“Pinning effect” mitigating Jahn-Teller distortion of manganese-rich phosphate cathodes in sodium-ion batteries
摘要
The manganese-iron-based mixed polyanionic cathode material has gradually garnered considerable attention due to its high energy density and notable operating voltage advantages for sodium-ion batteries (SIBs). However, the Jahn-Teller distortion caused by Mn3+ significantly impairs the cyclic stability of this material. Herein, a structural modulation strategy involving Mg2+ doping is employed. The electrochemically inert Mg2+ forms stronger chemical bonds, adjusts lattice parameters, and suppresses Jahn-Teller distortion, thereby markedly enhancing the structural stability of the cathode material for SIBs. Moreover, Mg2+ further enhances the diffusion kinetics by widening the sodium-ion diffusion channels.

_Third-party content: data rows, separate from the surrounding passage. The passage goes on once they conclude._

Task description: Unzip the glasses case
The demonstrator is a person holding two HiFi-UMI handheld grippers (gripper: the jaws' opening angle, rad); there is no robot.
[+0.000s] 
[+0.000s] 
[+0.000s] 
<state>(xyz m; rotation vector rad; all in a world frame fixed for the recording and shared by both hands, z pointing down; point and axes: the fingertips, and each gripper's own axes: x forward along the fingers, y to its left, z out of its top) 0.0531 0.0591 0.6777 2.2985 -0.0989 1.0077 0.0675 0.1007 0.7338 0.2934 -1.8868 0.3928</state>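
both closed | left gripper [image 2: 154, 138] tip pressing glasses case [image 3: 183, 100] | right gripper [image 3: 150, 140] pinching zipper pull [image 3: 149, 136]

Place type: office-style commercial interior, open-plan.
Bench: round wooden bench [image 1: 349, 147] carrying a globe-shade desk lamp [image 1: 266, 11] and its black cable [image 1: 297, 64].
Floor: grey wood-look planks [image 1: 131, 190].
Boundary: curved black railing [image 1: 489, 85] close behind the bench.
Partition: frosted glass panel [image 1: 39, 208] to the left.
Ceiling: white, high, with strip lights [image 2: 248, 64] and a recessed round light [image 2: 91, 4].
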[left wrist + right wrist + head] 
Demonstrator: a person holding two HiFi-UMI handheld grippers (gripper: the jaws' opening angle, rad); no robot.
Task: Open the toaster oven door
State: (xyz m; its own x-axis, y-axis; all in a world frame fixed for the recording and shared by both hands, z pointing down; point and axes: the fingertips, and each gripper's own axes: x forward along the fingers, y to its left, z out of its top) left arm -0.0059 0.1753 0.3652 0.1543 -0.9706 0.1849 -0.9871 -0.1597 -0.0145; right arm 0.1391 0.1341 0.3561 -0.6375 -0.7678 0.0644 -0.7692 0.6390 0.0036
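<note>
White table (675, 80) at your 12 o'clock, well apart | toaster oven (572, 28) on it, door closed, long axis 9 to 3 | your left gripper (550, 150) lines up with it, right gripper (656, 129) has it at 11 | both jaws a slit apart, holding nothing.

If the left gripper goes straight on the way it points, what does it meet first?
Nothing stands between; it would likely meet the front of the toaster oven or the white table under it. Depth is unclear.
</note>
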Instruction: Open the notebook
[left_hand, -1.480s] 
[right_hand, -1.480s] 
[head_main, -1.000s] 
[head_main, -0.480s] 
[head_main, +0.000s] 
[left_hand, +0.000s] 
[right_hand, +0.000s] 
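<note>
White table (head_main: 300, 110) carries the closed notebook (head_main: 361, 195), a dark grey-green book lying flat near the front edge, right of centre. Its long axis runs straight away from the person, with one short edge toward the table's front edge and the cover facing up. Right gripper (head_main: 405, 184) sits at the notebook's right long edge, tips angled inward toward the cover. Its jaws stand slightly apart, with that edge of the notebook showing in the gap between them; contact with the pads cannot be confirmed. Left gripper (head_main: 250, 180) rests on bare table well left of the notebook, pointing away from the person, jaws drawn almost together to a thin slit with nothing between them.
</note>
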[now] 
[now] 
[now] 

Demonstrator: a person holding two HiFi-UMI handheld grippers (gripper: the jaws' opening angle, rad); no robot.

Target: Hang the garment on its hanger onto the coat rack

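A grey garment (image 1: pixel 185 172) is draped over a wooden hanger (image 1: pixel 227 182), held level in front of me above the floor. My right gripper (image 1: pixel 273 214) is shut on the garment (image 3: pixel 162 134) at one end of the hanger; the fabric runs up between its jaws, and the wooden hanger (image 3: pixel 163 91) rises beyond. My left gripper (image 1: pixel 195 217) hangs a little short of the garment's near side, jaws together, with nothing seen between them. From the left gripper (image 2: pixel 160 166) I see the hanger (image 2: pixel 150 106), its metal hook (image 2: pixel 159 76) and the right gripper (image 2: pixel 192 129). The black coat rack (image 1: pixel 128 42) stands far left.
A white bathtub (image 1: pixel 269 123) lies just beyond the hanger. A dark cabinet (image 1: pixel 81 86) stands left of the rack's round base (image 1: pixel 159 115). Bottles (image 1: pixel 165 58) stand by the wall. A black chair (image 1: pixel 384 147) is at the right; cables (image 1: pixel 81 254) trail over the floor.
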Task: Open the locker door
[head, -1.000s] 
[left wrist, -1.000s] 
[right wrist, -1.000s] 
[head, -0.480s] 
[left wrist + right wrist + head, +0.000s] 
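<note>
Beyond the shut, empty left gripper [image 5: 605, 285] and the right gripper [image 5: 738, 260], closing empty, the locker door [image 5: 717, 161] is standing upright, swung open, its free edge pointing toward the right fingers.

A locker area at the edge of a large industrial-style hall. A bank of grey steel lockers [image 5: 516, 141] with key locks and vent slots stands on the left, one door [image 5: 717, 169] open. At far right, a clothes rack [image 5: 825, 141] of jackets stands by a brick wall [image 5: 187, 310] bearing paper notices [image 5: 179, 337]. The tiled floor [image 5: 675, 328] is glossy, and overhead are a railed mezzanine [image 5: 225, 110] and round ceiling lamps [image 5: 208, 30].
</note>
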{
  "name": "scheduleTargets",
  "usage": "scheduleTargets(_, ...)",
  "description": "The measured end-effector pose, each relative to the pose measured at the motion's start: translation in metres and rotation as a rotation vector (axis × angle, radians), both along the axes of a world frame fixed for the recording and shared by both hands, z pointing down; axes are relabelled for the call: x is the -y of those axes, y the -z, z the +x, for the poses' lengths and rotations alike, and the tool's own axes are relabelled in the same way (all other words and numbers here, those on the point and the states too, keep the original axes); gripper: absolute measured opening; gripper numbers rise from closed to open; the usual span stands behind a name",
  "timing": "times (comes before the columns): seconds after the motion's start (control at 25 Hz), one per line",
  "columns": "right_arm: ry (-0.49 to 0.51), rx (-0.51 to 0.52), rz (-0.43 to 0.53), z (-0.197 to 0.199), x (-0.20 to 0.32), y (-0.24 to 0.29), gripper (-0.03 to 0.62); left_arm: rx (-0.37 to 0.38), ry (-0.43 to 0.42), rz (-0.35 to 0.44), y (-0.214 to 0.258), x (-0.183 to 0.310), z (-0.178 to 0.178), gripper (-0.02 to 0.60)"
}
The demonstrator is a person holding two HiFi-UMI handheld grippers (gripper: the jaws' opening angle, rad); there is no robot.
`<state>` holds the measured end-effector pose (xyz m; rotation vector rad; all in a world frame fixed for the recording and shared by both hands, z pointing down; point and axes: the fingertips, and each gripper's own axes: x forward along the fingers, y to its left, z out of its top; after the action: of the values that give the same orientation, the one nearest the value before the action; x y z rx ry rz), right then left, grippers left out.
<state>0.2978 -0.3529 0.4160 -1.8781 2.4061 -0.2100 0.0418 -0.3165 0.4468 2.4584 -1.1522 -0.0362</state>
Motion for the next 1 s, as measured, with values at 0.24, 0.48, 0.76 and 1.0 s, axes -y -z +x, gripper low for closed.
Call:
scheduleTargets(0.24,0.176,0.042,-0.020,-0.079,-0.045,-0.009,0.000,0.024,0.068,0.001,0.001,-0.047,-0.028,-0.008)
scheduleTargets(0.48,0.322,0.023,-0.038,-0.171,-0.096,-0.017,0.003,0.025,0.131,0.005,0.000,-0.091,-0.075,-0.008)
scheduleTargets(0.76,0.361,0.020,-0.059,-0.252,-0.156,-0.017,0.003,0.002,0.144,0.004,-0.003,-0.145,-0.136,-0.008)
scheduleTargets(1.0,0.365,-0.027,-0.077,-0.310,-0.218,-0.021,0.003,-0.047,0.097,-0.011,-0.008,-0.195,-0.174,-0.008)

In addition, the construction of an in-situ three-dimensional conductive network of carbon nanotubes significantly improves the electronic conductivity. As a result, this material exhibits a discharge-specific capacity of 126 mAh g−1 at 0.1 C, which is close to the theoretical capacity (129 mAh g−1), and maintains high-capacity cyclic stability (80% after 3000 cycles) at 0.5 C. Furthermore, the system delivers an impressively high energy density (401 Wh kg−1), a value that stands among the highest reported so far in mixed phosphate systems. Therefore, the novel manganese-iron-based mixed polyanionic cathode material developed in this work holds great potential for large-scale energy storage applications.